Eine Reihe von Maßnahmen beschert den Privathaushalten im kommenden (Wahl-)Jahr 2021 steuerliche Vorteile in einem Ausmaß, welcher in den vergangenen Jahren nicht vorkam. Die finanziellen Entlastungen können durchaus bis zu 4.500 Euro betragen.

Soli-Abgabe – Kindergeld – Freibetrag – Steuertabelle

Familien

Alleinerziehende sollen ebenfalls profitieren

Auf die Steuerzahler im Bundesgebiet kommt im Jahr 2021 eine erhebliche Entlastung zu. Dies sei der teilweisen Abschaffung der Solidaritätsabgabe und der Anpassung der Einkommensteuer zu verdanken, so das Institut der deutschen Wirtschaft in Köln (IW) anhand einer Studie. Hinzu komme wie auch bereits in den letzten Jahren ein Ausgleich der kalten Progression. Diese beschreibt die Minderung des realen Einkommens aufgrund der stetigen Inflation und der progressiven Steuertabelle. Gleichzeitig erhalten Familien mit Kindern ein höheres Kindergeld sowie eine Anhebung des Kinderfreibetrages.

Unterm Strich komme dabei ein finanzielle Vorteil heraus, der größer ist als die Jahre 2017 bis 2020 zusammengezählt. Alleinstehende haben demnach im Jahr 2021 eine durch Steuern und Abgaben geringere Belastung in Höhe von bis zu 2.000 Euro gegenüber dem Stand zu Beginn der derzeitigen Legislaturperiode 2017. Für Alleinerziehende mit einem Kind kommt IW auf den Vorteil von bis zu 3.000 Euro im Jahr. Familien mit zwei Kindern profitierten sogar von bis zu 4.500 Euro weniger Belastung. Wie hoch der finanzielle Vorteil ausfällt, hänge von der jeweiligen Einkommenshöhe ab.

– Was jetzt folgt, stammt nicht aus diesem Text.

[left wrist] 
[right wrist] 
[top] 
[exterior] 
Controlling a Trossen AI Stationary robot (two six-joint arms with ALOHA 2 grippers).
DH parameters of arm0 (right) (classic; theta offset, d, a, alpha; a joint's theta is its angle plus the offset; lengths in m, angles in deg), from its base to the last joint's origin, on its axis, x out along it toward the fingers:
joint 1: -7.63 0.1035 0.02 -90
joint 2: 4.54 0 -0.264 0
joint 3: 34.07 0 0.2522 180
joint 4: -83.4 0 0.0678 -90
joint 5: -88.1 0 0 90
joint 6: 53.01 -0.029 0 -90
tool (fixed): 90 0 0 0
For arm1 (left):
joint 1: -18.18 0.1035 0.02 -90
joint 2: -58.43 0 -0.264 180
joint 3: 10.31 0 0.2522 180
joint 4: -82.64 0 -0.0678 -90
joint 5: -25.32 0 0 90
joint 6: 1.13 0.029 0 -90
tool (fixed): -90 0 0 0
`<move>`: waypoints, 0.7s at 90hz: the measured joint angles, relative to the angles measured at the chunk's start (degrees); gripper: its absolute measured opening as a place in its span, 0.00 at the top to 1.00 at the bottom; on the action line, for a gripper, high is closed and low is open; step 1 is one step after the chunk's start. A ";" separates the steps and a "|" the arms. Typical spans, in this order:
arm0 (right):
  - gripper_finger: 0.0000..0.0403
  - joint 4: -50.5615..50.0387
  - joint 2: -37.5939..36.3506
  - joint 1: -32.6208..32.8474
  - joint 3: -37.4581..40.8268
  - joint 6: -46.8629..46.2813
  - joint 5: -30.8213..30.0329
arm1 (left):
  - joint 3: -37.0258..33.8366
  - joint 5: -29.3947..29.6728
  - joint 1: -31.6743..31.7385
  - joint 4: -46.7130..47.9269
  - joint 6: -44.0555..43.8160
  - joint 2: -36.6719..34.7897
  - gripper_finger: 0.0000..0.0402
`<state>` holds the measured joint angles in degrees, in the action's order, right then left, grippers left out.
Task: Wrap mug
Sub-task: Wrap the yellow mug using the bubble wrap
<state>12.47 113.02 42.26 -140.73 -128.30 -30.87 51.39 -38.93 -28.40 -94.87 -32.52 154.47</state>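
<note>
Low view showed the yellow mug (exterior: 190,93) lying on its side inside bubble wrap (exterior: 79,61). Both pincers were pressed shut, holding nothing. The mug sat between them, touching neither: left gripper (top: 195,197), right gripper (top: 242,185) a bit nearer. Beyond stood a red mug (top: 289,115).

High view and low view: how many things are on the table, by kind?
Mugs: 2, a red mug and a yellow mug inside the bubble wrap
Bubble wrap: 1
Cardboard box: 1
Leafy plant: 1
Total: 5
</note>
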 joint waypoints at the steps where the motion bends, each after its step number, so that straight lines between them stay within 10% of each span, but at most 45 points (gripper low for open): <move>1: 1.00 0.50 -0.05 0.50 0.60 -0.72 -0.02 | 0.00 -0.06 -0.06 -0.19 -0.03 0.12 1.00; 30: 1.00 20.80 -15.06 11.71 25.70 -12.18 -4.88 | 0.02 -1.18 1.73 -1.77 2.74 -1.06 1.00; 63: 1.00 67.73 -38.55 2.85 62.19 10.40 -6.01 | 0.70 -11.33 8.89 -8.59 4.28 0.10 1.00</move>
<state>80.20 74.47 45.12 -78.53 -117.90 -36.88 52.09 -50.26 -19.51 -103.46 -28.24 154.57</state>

Diese Entwicklung sei der “Corona-Krise” zu verdanken, welche den Anstieg der Einkommensteuer verhindere. Dennoch nehme die Abschaffung der Soli-Abgabe den Löwenanteil des finanziellen Vorteils ein.

Dennoch müsse die Bundesregierung nun endlich die notwendige Steuerreform angehen. Diese sei nach wie vor versäumt worden. Nach wie vor bestehe das Grundproblem des Einkommensteuertarifs, welcher vor allem niedrige und mittlere Einkommen überproportional belaste. Dies mindere mitunter den Anreiz für Mehrarbeit. Der Spitzensteuersatz von 42 Prozent werde seinen Namen nicht gerecht, da diesem ein großer Anteil der Bevölkerungsschichten unterworfen sei. Daher müsse die kommende Bundesregierung unbedingt eine Reform der Einkommensteuer umsetzen.